> Your objective
Each line of the data below goes into the copy exactly; pictures do not.

> Information provided

┄┄┄┄┄┄┄┄┄┄┄┄┄┄┄┄┄┄┄┄

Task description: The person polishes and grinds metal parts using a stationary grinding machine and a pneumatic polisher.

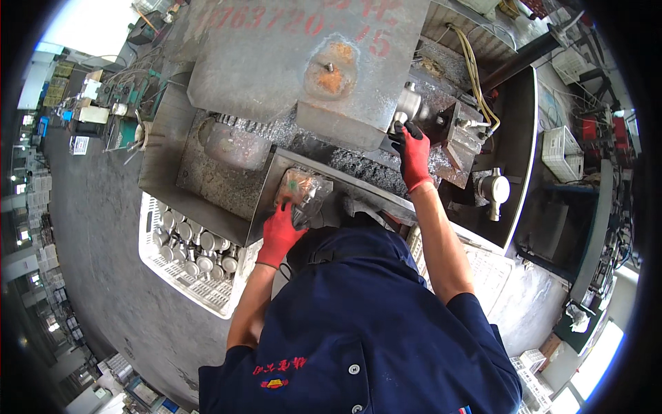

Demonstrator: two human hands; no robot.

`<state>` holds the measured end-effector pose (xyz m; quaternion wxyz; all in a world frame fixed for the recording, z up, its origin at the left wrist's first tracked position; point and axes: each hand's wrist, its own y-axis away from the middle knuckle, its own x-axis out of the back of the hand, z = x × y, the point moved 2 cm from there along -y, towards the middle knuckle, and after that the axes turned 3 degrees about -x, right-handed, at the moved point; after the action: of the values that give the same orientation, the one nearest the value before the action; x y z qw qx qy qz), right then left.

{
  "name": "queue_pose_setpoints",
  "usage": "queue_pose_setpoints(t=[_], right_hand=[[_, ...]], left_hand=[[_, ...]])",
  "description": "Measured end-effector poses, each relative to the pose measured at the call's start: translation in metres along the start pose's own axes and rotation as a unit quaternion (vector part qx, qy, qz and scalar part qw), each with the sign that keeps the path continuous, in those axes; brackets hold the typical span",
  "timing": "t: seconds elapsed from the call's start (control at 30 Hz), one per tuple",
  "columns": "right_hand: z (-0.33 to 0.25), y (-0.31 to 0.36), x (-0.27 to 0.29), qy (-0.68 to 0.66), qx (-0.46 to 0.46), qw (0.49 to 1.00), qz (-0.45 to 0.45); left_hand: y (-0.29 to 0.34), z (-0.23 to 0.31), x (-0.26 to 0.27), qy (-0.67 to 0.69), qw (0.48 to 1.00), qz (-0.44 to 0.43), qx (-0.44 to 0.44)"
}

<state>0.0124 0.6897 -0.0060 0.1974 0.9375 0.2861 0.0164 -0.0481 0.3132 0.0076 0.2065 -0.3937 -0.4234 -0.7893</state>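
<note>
My right hand, in a red glove with dark fingertips, reaches into the machine. Its fingers close on the lower end of a silver metal casting, which sits by the machine's clamping block. My left hand, also gloved in red, rests at a control panel covered in clear plastic. The fingers of that hand are apart, and a fingertip touches the panel's lower part. Another silver casting lies on the machine's right side.
A large grey metal cover spans the machine above a bed strewn with metal chips. At lower left, a white plastic crate holds several silver castings. Yellowish hoses hang at the back right. Another white crate stands farther right.
</note>
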Motion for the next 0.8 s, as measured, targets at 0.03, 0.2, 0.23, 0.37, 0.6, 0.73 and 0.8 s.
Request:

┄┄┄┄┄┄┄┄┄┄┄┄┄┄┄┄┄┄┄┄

> Solution
Task description: The person polishes and grinds metal parts using a stationary grinding machine and a pneumatic polisher.


Demonstrator: two human hands; no robot.

`<state>` holds the measured end-effector pose (xyz m; quaternion wxyz; all in a world frame fixed for the recording, z up, its origin at the left wrist's first tracked position; point and axes: each hand's wrist, its own y-axis away from the middle knuckle, its own x-axis out of the back of the hand, z = x × y, the point moved 2 cm from there along -y, towards the middle knuckle, and after that the axes turned 3 degrees about -x, right-handed, at the moved point; after the action: of the values that give the same orientation, the one nearest the value before the action; x y z qw qx qy qz), right then left.

{
  "name": "queue_pose_setpoints",
  "usage": "queue_pose_setpoints(t=[_], right_hand=[[_, ...]], left_hand=[[_, ...]])",
  "description": "Measured end-effector poses, each relative to the pose measured at the call's start: translation in metres along the start pose's own axes and rotation as a unit quaternion (vector part qx, qy, qz and scalar part qw), each with the sign that keeps the path continuous, in those axes; brackets hold the typical span",
  "timing": "t: seconds elapsed from the call's start (control at 30 Hz), one per tuple",
  "columns": "right_hand: z (-0.33 to 0.25), y (-0.31 to 0.36), x (-0.27 to 0.29), qy (-0.68 to 0.66), qx (-0.46 to 0.46), qw (0.49 to 1.00), qz (-0.45 to 0.45); left_hand: y (-0.29 to 0.34), z (-0.23 to 0.31), x (-0.26 to 0.27), qy (-0.67 to 0.69), qw (0.48 to 1.00), qz (-0.44 to 0.43), qx (-0.44 to 0.44)"
}

<state>0.0124 0.6897 -0.0060 0.1974 0.9375 0.2861 0.0164 -0.0481 0.3132 0.0076 0.2065 -0.3937 -0.4234 -0.7893</state>
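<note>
My right hand, in a red glove with dark fingertips, reaches into the machine. Its fingers close on the lower end of a silver metal casting, which sits by the machine's clamping block. My left hand, also gloved in red, rests at a control panel covered in clear plastic. The fingers of that hand are apart, and a fingertip touches the panel's lower part. Another silver casting lies on the machine's right side.
A large grey metal cover spans the machine above a bed strewn with metal chips. At lower left, a white plastic crate holds several silver castings. Yellowish hoses hang at the back right. Another white crate stands farther right.
</note>
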Motion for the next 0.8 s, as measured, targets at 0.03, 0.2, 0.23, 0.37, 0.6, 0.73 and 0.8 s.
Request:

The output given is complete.